• **TASK PROMPT**
Could you reproduce the lines below from the one with "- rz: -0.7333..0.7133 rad" through the one with "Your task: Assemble"? Keep both ends and add nothing.

Source data
=== Begin Enclosure ===
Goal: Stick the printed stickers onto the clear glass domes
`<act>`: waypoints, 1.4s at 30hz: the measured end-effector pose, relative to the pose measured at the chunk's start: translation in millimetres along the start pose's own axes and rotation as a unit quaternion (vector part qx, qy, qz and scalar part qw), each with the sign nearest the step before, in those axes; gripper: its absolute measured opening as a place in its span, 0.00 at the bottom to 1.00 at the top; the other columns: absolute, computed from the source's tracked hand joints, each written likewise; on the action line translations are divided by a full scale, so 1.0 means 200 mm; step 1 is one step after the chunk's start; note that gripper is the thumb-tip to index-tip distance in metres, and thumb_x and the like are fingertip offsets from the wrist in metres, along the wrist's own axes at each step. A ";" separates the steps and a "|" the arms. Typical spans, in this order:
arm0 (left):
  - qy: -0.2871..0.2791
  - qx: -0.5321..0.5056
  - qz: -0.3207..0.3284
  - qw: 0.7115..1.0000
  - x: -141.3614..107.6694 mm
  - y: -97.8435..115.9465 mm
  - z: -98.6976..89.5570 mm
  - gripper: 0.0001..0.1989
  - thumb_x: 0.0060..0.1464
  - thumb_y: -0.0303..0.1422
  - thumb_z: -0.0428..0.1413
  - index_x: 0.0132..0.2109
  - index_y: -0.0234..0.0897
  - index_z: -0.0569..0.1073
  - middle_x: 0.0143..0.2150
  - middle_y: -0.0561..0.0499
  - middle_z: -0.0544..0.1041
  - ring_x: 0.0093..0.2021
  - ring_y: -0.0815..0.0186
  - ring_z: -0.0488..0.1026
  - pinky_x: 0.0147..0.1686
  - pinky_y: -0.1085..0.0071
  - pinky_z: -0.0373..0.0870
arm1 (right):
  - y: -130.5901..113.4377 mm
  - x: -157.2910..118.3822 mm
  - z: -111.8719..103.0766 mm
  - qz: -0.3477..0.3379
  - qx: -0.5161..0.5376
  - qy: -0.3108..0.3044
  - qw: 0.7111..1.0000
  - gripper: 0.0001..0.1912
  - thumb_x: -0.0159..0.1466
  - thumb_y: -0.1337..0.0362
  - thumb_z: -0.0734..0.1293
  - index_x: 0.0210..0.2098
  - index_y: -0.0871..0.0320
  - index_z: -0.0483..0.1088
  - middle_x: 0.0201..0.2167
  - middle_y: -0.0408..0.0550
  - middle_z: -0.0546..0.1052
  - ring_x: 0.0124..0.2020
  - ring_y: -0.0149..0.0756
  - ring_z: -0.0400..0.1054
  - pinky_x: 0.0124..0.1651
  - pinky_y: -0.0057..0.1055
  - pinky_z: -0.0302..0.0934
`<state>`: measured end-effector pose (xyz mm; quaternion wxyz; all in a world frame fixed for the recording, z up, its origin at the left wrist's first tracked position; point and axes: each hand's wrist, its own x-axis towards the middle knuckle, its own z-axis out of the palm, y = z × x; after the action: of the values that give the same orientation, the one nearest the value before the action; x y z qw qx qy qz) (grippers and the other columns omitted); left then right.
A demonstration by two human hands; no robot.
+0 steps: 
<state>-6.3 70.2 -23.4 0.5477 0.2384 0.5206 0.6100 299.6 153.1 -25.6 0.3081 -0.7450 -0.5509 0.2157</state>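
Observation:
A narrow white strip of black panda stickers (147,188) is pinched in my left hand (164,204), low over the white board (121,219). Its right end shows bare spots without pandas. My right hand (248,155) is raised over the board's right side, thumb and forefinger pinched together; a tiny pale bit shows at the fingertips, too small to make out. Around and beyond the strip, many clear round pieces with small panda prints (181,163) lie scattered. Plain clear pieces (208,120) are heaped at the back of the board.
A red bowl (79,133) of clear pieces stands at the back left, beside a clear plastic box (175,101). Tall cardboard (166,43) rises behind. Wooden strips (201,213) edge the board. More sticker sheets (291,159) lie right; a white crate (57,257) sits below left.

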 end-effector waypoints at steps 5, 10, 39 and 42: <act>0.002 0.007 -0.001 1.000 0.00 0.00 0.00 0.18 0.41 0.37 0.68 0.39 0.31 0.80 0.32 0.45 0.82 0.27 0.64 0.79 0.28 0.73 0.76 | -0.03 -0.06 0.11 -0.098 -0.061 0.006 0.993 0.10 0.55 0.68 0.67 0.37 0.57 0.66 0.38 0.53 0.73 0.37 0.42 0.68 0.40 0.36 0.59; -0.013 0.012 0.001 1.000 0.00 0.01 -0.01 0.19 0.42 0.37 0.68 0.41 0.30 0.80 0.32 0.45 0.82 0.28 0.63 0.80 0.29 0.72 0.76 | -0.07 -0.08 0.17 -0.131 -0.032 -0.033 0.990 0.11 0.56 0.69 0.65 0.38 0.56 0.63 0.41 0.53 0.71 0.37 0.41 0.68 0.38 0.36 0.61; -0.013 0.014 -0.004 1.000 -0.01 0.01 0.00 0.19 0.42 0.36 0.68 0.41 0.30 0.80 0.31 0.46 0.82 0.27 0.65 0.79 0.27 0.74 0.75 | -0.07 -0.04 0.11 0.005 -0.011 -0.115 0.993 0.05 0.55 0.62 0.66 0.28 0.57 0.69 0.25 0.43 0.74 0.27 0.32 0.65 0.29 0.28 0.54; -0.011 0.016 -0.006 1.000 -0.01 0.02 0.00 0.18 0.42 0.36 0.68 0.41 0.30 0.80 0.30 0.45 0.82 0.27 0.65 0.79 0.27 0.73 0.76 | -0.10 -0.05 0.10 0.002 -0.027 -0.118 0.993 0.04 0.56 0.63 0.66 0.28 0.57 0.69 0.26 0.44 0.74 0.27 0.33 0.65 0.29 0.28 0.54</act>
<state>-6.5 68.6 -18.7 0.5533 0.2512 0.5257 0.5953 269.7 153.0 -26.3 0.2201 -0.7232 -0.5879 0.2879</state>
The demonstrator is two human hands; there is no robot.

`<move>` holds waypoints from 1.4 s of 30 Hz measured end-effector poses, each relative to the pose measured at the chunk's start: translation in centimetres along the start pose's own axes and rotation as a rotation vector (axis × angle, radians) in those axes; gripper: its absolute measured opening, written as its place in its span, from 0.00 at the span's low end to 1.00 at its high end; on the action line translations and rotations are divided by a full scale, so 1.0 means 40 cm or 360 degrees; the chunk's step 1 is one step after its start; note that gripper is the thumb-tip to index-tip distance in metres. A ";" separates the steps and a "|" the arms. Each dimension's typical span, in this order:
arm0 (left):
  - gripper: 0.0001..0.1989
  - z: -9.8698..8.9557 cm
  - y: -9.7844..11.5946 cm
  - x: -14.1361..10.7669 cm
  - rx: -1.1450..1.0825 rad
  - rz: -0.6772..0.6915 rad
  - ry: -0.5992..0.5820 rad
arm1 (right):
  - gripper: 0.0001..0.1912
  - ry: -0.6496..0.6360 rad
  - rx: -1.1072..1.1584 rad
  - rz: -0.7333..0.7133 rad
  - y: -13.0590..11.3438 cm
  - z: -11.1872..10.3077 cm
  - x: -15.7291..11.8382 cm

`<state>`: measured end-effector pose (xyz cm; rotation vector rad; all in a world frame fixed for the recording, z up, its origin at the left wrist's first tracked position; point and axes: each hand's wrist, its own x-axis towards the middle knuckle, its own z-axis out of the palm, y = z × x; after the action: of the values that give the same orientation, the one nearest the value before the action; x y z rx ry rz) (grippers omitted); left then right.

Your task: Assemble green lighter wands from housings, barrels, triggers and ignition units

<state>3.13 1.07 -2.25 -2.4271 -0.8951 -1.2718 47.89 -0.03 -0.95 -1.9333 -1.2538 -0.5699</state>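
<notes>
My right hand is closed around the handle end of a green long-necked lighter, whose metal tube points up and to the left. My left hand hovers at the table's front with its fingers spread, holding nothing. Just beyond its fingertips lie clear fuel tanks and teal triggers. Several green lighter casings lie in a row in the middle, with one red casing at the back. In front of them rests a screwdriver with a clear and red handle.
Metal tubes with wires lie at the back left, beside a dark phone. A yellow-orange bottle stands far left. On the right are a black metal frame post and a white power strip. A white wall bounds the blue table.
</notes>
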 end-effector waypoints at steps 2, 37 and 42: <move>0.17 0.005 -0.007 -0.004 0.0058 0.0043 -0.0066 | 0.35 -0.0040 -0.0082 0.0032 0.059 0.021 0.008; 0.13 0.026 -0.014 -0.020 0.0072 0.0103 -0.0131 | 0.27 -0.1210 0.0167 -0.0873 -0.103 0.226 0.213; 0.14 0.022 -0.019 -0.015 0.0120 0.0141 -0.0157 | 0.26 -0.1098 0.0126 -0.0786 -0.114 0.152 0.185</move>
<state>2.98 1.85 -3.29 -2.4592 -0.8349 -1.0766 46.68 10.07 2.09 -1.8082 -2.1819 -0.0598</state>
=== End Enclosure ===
• **OUTPUT BELOW**
  - rz: -0.7333..0.7133 rad
  - y: -13.0590..11.3438 cm
  - z: -11.1872..10.3077 cm
  - x: -15.7291..11.8382 cm

`<state>`: measured end-effector pose (xyz cm; rotation vector rad; all in a world frame fixed for the recording, z up, its origin at the left wrist's first tracked position; point and axes: each hand's wrist, its own x-axis towards the middle knuckle, its own z-axis out of the palm, y = z × x; after the action: of the values that give the same orientation, the one nearest the value before the action; x y z rx ry rz) (grippers omitted); left then right.

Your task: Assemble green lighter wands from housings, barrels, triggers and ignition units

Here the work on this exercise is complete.